This post in just a couple of lines

  • DNSSEC provides authenticated integrity to the DNS
  • Names not in the DNS are also authenticated by DNSSEC so it can prove they do not exist (Authenticated Denial of Existence)
  • These Authenticated Denial of Existence responses can be used by a resolver to preemptively say names don’t exist in the DNS. This is called “Aggressive use of DNSSEC Validated cache” and is described in RFC8198
  • Incorrect Authenticated Denial of Existence responses can cause intermittent outages to (but not limited to) websites and email handling in that domain
  • Having the benefit of OpenSource and its community to aid your troubleshooting

The Internet standards, compiled as the well known IETF RFCs, are constantly evolving: new ones come, and old ones either get formally deprecated or simply aren’t used anymore over time. DNS has a part in all of this as it knits the IP address space to the names we all know when visiting websites or emailing someone. Earlier this year at the company I work for both our authoritative and recursive DNS platforms where updated to make sure we can offer the latest in privacy and security.

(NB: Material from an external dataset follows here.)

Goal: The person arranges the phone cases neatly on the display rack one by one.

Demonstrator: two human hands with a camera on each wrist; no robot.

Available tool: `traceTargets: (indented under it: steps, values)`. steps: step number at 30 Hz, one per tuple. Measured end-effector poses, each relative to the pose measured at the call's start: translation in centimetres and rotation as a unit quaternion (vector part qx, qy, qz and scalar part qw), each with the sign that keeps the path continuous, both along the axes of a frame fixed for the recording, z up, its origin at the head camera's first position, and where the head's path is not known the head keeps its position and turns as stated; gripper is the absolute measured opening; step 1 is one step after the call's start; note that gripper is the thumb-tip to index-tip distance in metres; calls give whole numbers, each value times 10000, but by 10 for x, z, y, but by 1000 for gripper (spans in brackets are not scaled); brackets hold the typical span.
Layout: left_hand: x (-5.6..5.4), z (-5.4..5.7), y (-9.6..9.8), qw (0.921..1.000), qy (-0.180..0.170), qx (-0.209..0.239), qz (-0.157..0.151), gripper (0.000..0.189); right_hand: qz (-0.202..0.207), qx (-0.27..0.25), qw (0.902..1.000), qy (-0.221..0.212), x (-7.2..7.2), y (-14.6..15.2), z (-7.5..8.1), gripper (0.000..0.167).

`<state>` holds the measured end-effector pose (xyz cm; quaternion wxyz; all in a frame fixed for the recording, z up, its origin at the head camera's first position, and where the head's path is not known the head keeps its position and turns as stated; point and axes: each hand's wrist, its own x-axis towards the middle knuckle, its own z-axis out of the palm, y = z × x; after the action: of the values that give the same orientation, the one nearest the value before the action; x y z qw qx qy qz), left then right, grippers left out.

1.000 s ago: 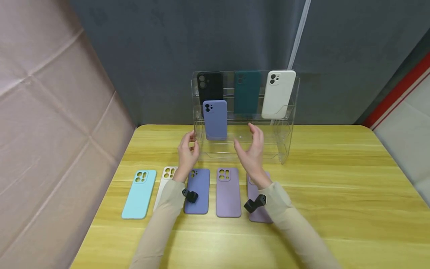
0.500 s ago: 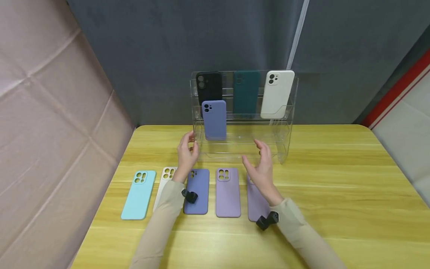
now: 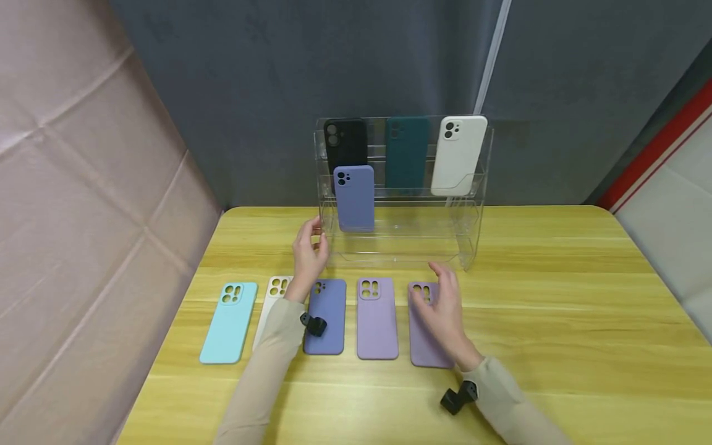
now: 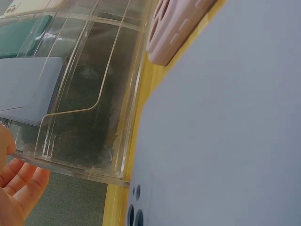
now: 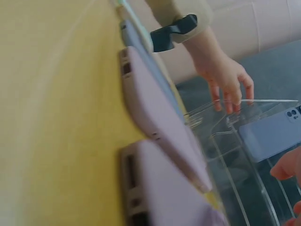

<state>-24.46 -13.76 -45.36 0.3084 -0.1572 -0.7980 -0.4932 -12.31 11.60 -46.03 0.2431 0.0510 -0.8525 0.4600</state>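
Observation:
My left hand (image 3: 308,256) is at the left side of a clear acrylic stepped stand (image 3: 397,247), its fingers against the side panel with nothing lifted. The left wrist view shows straight fingers (image 4: 29,190) along the panel's outside. My right hand (image 3: 447,312) hovers over the rightmost purple phone case (image 3: 427,349), thumb and fingers spread apart and holding nothing; it partly covers that case. To the left on the table lie a lilac phone case (image 3: 377,327), a blue-violet phone case (image 3: 334,324), a white phone case (image 3: 268,315) partly hidden by my left arm, and a turquoise phone case (image 3: 229,330).
On the stand's upper tier lean a black case (image 3: 347,145), a dark green case (image 3: 407,154) and a white case (image 3: 458,157). A periwinkle case (image 3: 356,201) stands on a lower tier at left. The wooden table (image 3: 556,296) meets a grey curtain (image 3: 278,93) behind the stand.
My right hand has drawn back from the front of the stand, down and to the right, to above the rightmost purple case. The left hand has stayed at the stand's side.

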Motion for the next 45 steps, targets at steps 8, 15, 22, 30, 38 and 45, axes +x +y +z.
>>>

DNS Nomenclature, or: what’s in a Domain Name System?

  • DNS: The Domain Name System, The phone book of the internet
  • Authoritative DNS: DNS servers that have the definitive answer to a query. It cannot answer what it doesn’t know
  • Recursive DNS: DNS that has logic to convey your query towards the right Authoritative DNS, get the answer for you, and can remember it for some time as set by the domain owner. Also called a “resolver”
  • Zone: what DNS people call a domain

One of our customers started to experience intermittent outages shortly after the modernisation of the ProcoliX DNS platform. They could at times not receive email nor were they able to send it. In both cases, the recursive DNS claimed that “the domain didn’t exist”. Which is strange because when we checked it out looked just fine, though the logs of the email server confirmed the customer’s observation. This became unworkable for the customer and they asked us to have this sorted out.

The first thing that needed to happen was a) figure out how this happens and then b) reproduce it reliably. Without any clue nor lead the only way was painstakingly through observation, and when caught in the act determine the state of the involved systems.

We did check the DNSSEC enabled domain involved for inconsistencies right from the start using e.g. DNSViz or NLNetLabs drill from their ldns suite. These tools didn’t indicate a DNSSEC error as such, and neither did the DNS recursor logs complain about invalid DNSSEC signatures. So far so good…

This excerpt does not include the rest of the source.